_TASK GOAL_
Without including any picture, return the complete set of records exactly.

------ PROVIDED MATERIAL ------

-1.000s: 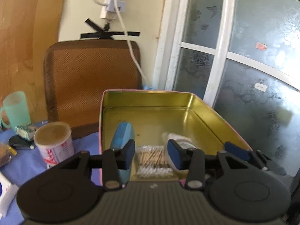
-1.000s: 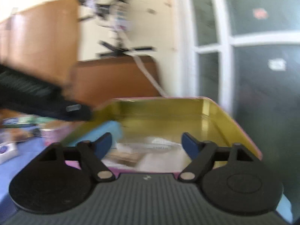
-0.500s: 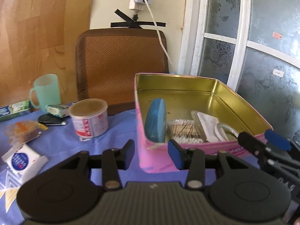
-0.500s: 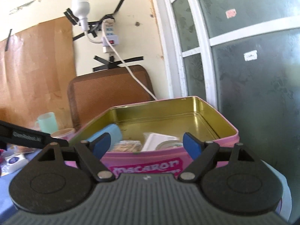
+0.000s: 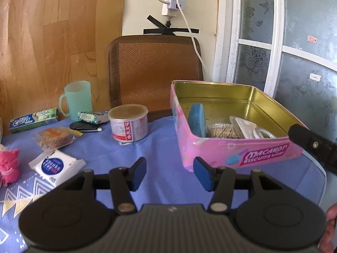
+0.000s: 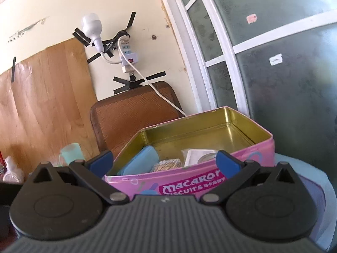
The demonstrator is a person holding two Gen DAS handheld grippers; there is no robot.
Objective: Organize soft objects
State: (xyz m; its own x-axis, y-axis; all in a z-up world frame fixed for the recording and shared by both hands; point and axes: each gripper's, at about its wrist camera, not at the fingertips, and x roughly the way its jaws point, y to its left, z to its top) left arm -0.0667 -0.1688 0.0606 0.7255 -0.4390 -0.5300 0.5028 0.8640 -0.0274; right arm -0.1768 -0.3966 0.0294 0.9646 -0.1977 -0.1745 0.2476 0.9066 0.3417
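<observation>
A pink biscuit tin (image 5: 242,154) (image 6: 189,184) stands open on the blue tablecloth (image 5: 160,147). Inside it lie a blue case (image 5: 197,119) (image 6: 140,160), a pack of cotton swabs (image 5: 222,130) and a clear packet (image 5: 245,127). My left gripper (image 5: 169,174) hovers over the cloth in front of the tin's left corner, its jaws opening with nothing between them. My right gripper (image 6: 164,161) sits just before the tin's front wall, jaws opening wide and empty. A pink fluffy thing (image 5: 8,165) and a white tissue pack (image 5: 55,164) lie at the left.
A white canister (image 5: 128,122), a mint mug (image 5: 76,100), a toothpaste box (image 5: 33,120), a snack bag (image 5: 55,137) and a green packet (image 5: 90,117) crowd the left side. A brown chair back (image 5: 154,73) stands behind. The right gripper's finger (image 5: 313,145) juts in at right.
My left gripper drew back out of the tin and to the left, and its jaws spread. My right gripper also backed off the tin, rolled a little and widened.
</observation>
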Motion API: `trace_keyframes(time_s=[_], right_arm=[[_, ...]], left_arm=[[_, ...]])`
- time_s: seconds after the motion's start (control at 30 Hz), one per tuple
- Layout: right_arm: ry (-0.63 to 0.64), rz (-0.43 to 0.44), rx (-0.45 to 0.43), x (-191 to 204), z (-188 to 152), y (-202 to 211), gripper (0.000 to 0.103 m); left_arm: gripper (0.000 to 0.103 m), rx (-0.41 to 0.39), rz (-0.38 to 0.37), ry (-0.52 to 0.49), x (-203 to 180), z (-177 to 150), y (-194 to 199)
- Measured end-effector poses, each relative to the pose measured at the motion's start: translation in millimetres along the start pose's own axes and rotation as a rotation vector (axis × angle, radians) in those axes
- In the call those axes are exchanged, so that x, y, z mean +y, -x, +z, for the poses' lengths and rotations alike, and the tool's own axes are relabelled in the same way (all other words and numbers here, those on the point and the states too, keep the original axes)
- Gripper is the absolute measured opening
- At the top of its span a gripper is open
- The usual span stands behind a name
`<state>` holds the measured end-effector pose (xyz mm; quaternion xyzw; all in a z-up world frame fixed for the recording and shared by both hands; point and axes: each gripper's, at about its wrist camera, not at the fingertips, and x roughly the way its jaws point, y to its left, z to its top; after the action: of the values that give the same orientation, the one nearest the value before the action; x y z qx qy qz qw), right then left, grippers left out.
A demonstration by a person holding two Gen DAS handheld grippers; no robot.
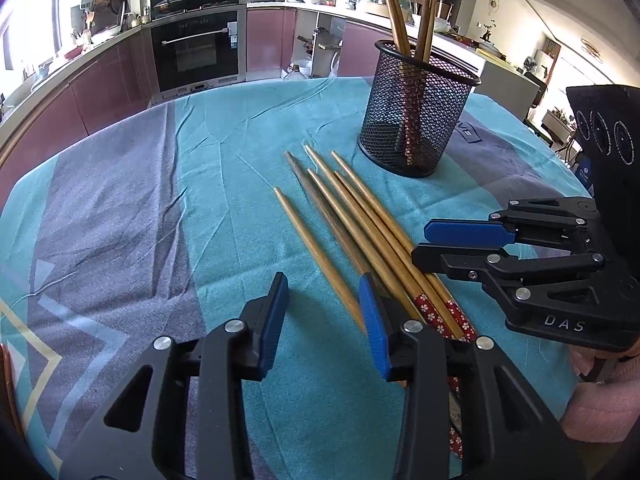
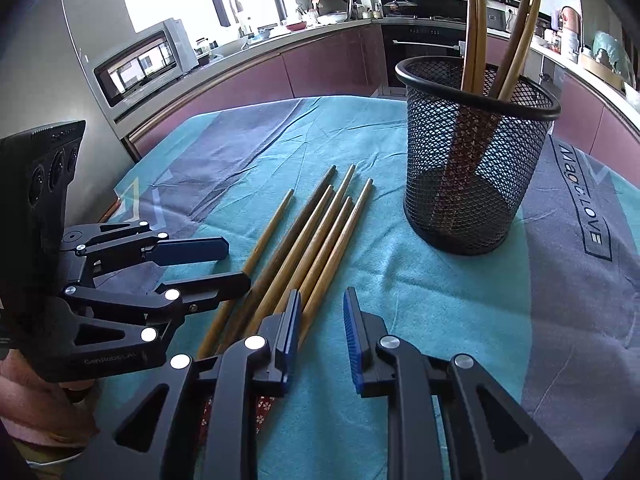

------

_RESPONSE TO THIS EXERCISE_
-1.000s: 
-1.000s: 
-0.500s: 
-0.500s: 
+0.000s: 
+0.000s: 
The demonstrator is a person holding two Gen DAS handheld grippers; there is no robot.
Objective: Organize soft objects
State: (xyz m; its own x-axis, y-axis; all in a z-up world frame fixed for the recording and shared by both hands; point and axes: each gripper's, at about its wrist camera, not at the fingertips, and x roughly the way its jaws point, y to its left, z to its top) left arm -0.0667 -0.1688 0.0606 0.7255 -0.4390 -0.5300 0.5028 0.8640 -0.0274; right arm -0.1768 -0.3966 0.0294 0.9646 -0.1977 -0.1745 0.2476 0.9066 0.3417
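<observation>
A pink biscuit tin (image 5: 242,154) (image 6: 189,184) stands open on the blue tablecloth (image 5: 160,147). Inside it lie a blue case (image 5: 197,119) (image 6: 140,160), a pack of cotton swabs (image 5: 222,130) and a clear packet (image 5: 245,127). My left gripper (image 5: 169,174) hovers over the cloth in front of the tin's left corner, its jaws opening with nothing between them. My right gripper (image 6: 164,161) sits just before the tin's front wall, jaws opening wide and empty. A pink fluffy thing (image 5: 8,165) and a white tissue pack (image 5: 55,164) lie at the left.
A white canister (image 5: 128,122), a mint mug (image 5: 76,100), a toothpaste box (image 5: 33,120), a snack bag (image 5: 55,137) and a green packet (image 5: 90,117) crowd the left side. A brown chair back (image 5: 154,73) stands behind. The right gripper's finger (image 5: 313,145) juts in at right.
My left gripper drew back out of the tin and to the left, and its jaws spread. My right gripper also backed off the tin, rolled a little and widened.
</observation>
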Motion API: `trace_keyframes(time_s=[_], right_arm=[[_, ...]], left_arm=[[_, ...]])`
- time_s: seconds after the motion's start (control at 30 Hz), one per tuple
- Layout: right_arm: ry (-0.63 to 0.64), rz (-0.43 to 0.44), rx (-0.45 to 0.43), x (-191 to 204), z (-188 to 152), y (-202 to 211), gripper (0.000 to 0.103 m); left_arm: gripper (0.000 to 0.103 m), rx (-0.41 to 0.39), rz (-0.38 to 0.37), ry (-0.52 to 0.49), x (-203 to 180), z (-177 to 150), y (-194 to 199)
- Measured end-effector poses, each relative to the pose measured at the motion's start: translation in millimetres along the start pose's own axes and rotation as a rotation vector (axis × angle, radians) in those axes
- In the call those axes are exchanged, so that x, y, z mean +y, -x, +z, for the poses' lengths and rotations alike, and the tool's own axes are relabelled in the same way (all other words and numbers here, those on the point and the states too, keep the original axes)
- Gripper is the absolute measured opening
- At the top of its span a gripper is open
- The usual span stands behind a name
`<state>` holds the measured end-effector pose (xyz mm; quaternion xyzw; all in a z-up world frame fixed for the recording and shared by both hands; point and axes: each gripper's, at about its wrist camera, not at the fingertips, and x roughly the way its jaws point, y to its left, z to its top; after the action: of the values that give the same orientation, the one nearest the value before the action; x y z qx qy qz qw), right then left, grippers left out.
A demonstration by a person holding two Gen DAS handheld grippers; no robot.

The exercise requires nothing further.